# The Important knobs and their interplay in the Optimisers

**Note:** I'll be very happy to accept suggestions to make this more lucid for the readers to understand. Anyone seeing this, having a suggestion in mind, please leave a message at my

linkedin profile: www.linkedin.com/in/pratik-karmakar-271a89148 
or
email : pkpratikkarmakar@gmail.com

# How Batch Size and Momentum work in minimizing a loss function:

While running our machine learning and deep learning algorithms, we have noticed that working with the whole dataset becomes somewhat vigorously memory inefficient process.
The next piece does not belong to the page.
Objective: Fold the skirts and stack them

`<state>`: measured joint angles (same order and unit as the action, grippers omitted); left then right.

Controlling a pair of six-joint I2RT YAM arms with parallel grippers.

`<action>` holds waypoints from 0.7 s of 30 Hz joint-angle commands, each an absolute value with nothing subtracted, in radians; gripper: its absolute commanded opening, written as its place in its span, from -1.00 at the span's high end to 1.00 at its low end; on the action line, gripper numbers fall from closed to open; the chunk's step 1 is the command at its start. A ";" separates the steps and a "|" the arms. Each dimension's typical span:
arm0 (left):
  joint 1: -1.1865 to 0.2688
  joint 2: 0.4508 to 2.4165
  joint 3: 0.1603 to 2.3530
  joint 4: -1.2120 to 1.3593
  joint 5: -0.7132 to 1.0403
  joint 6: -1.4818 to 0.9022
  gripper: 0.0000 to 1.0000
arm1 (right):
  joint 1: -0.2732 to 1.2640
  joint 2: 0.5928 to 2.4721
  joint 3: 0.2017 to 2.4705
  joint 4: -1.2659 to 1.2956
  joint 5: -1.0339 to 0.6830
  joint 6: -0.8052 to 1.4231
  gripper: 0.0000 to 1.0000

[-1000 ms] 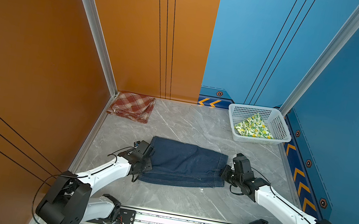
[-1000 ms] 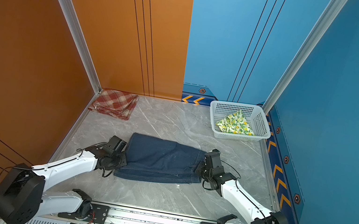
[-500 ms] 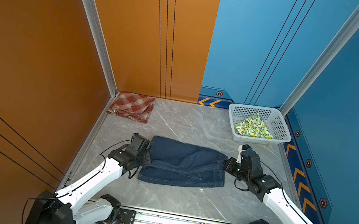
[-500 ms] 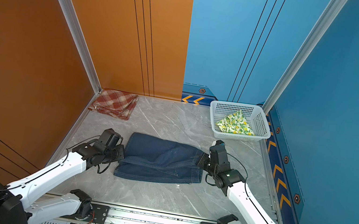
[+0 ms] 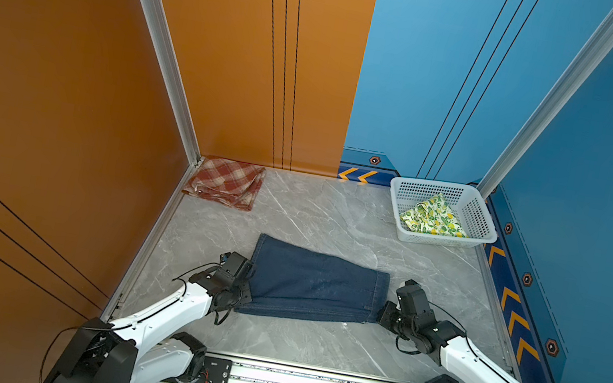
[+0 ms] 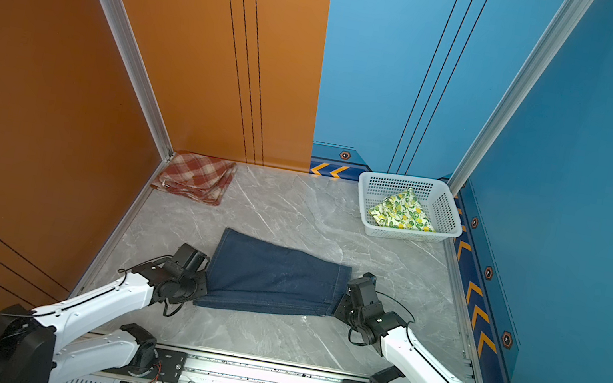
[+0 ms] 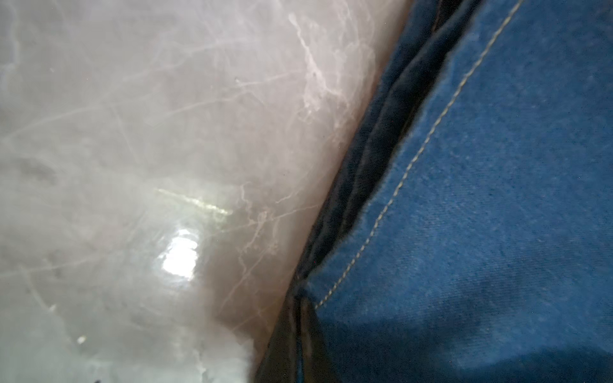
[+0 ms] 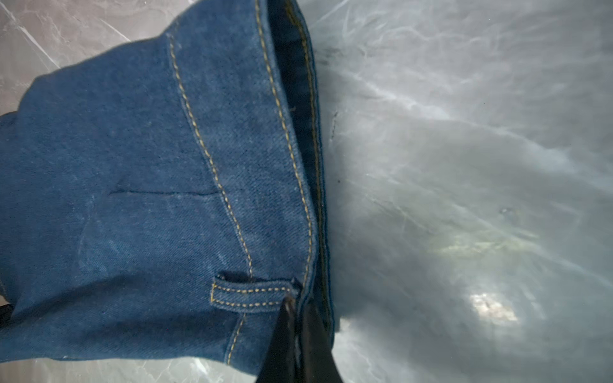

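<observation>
Marble tabletop [image 5: 313, 219]; left claw [image 7: 298, 320], right claw [image 8: 297, 320] half-hidden by denim skirt [image 5: 314, 286]

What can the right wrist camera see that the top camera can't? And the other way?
Right wrist only: yellow stitching, a belt loop, and the right gripper pinching the waistband edge. A top view only: the plaid skirt in the far corner and the lemon skirt inside the white basket. Both: the denim skirt lying on the grey marble table.

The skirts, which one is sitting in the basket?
The lemon-print skirt lies in the white basket; the plaid skirt and denim skirt lie on the table.
</observation>
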<state>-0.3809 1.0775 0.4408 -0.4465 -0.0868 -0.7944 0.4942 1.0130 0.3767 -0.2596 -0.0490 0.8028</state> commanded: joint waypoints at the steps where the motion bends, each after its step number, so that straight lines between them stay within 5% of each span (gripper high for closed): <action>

Thus we move to stochastic gradient descent methods and that too has its own disadvantages like more randomness than needed. To compensate this we take minibatches of data which is something between batch gradient and stochastic gradient (this solves the memory problem and also the randomness problem).

We simulate SGD with Perturbed Gradient Descent method and minibatch GD with Averaged Perturbed Gradient Descent.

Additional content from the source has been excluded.